**EXERCISE AIM**
Look in the material below for the line with "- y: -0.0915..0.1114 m" and the line with "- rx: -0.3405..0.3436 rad", then set down exactly those two lines and all lines between, nothing more.

***** GIVEN RECORDS

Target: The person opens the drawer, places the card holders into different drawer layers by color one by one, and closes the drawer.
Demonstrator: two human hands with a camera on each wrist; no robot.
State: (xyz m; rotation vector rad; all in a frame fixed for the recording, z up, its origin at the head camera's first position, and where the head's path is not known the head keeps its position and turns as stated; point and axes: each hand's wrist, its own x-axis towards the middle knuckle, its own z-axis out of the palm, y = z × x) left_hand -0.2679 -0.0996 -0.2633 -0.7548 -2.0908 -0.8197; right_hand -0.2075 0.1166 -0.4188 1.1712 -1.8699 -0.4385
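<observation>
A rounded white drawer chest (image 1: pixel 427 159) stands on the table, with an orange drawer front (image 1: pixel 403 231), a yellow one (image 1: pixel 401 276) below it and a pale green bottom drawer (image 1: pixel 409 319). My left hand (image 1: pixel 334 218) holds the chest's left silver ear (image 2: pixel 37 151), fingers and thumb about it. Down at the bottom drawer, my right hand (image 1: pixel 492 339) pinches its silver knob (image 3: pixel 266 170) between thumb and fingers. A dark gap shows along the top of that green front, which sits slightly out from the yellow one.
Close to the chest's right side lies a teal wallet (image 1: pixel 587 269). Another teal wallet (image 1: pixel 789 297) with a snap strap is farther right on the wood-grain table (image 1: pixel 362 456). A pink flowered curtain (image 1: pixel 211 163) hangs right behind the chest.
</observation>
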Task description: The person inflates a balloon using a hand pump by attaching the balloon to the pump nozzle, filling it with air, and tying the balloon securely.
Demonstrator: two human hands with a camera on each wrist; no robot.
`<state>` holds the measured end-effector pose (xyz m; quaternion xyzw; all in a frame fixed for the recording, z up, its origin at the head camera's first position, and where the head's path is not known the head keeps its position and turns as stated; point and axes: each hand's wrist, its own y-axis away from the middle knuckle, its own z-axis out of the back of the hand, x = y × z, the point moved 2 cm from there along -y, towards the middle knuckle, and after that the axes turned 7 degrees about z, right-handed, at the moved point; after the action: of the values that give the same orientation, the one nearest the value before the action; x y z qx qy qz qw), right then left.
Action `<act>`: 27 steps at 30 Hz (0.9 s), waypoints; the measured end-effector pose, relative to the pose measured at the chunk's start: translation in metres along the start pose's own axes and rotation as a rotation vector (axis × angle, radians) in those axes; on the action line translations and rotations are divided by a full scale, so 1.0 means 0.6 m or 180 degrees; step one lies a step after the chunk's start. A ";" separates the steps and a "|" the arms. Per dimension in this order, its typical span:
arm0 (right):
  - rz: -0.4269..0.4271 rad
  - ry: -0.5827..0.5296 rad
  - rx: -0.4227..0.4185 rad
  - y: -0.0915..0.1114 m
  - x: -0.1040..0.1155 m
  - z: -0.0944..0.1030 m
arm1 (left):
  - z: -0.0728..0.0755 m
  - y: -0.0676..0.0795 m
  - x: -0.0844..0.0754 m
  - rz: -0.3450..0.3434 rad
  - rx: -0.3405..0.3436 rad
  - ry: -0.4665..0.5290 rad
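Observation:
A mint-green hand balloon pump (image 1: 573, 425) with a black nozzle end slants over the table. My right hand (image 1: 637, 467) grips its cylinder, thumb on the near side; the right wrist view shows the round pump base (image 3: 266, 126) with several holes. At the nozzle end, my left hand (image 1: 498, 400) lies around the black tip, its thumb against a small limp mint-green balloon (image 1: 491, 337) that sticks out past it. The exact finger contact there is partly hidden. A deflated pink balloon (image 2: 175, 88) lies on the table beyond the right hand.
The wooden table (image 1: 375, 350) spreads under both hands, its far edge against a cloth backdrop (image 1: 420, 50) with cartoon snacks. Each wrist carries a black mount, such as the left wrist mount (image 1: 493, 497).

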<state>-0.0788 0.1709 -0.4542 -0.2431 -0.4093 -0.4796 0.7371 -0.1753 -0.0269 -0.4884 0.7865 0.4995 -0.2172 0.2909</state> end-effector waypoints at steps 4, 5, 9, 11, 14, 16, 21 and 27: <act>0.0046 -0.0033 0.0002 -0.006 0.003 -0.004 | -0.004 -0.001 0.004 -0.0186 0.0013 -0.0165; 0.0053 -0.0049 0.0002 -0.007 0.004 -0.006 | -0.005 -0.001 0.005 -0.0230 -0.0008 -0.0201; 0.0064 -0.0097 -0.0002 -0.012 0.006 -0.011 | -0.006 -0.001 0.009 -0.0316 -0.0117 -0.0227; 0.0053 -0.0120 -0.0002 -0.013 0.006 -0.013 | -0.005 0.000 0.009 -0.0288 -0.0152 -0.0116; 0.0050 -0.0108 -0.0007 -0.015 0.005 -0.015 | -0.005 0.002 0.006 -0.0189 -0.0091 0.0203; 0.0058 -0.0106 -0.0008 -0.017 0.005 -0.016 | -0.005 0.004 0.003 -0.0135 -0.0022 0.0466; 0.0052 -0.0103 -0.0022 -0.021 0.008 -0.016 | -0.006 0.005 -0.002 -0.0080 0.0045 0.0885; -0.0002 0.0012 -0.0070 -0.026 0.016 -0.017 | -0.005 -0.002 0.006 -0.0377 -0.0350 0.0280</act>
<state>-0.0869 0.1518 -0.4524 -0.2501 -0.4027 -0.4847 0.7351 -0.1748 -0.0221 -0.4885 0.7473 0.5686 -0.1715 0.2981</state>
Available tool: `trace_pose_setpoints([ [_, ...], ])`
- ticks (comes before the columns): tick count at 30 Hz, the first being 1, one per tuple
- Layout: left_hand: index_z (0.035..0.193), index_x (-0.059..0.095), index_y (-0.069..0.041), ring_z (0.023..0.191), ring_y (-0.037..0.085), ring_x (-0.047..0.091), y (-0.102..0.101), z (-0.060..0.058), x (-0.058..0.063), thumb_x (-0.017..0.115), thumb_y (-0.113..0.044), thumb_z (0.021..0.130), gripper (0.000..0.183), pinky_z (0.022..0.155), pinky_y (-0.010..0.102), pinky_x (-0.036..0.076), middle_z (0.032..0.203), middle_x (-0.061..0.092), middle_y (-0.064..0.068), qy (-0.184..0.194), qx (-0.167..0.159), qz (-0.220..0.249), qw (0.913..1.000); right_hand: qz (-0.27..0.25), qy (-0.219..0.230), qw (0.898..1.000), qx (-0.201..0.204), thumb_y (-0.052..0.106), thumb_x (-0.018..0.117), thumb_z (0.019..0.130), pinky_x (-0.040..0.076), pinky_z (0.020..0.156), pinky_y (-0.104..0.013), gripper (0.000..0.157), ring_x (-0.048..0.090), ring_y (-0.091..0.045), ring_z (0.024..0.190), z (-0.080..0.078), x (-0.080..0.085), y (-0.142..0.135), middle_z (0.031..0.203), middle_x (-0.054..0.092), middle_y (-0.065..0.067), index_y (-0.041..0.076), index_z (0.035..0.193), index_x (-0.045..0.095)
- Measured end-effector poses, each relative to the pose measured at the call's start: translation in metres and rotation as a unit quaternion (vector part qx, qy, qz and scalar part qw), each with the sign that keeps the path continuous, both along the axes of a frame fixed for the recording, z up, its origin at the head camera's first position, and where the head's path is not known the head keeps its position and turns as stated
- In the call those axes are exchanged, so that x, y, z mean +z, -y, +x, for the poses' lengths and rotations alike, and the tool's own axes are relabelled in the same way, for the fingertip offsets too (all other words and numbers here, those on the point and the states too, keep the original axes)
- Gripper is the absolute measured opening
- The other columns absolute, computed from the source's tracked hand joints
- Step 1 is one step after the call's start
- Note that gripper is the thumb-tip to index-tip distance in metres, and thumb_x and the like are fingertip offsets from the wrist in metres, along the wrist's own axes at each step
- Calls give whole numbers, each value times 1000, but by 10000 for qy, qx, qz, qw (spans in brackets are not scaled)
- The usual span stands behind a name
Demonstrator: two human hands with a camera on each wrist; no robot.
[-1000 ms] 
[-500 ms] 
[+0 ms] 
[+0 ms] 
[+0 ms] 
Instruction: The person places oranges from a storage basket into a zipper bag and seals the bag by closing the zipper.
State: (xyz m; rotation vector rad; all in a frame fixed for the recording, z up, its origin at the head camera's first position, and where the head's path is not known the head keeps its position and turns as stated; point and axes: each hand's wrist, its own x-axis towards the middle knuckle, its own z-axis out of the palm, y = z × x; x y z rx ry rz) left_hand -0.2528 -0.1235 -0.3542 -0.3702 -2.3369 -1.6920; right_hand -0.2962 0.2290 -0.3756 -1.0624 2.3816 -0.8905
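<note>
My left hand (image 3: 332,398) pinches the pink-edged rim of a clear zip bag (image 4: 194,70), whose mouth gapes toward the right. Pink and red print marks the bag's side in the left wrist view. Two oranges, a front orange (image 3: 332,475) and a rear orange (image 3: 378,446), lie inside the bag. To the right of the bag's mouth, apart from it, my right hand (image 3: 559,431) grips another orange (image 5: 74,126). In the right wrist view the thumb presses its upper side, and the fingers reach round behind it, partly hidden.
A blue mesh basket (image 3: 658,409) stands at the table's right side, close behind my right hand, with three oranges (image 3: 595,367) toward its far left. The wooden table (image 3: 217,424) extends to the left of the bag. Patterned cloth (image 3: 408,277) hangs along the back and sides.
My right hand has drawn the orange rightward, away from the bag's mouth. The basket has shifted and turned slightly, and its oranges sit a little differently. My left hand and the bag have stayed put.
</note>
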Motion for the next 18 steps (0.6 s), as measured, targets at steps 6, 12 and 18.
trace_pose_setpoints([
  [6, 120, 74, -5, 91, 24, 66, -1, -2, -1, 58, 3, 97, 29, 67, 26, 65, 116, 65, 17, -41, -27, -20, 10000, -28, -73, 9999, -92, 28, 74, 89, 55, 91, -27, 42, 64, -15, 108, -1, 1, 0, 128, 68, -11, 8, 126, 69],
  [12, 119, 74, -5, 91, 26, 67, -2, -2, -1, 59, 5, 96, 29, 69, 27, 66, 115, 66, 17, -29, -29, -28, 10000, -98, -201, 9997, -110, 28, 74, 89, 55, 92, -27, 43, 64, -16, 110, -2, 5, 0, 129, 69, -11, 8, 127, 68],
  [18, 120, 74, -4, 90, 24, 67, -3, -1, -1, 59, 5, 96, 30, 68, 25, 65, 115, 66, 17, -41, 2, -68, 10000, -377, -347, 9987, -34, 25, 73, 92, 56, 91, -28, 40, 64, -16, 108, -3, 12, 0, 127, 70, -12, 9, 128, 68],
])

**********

**SOLUTION TO THE EXERCISE**
  - y: -0.0915..0.1114 m
  - x: -0.1040..0.1155 m
  - z: -0.0944..0.1030 m
arm1 (left):
  - z: -0.0728..0.0755 m
  - y: -0.0676..0.0795 m
  - x: -0.0844..0.0754 m
  - rz: -0.3450..0.3434 rad
  - rx: -0.3405..0.3436 rad

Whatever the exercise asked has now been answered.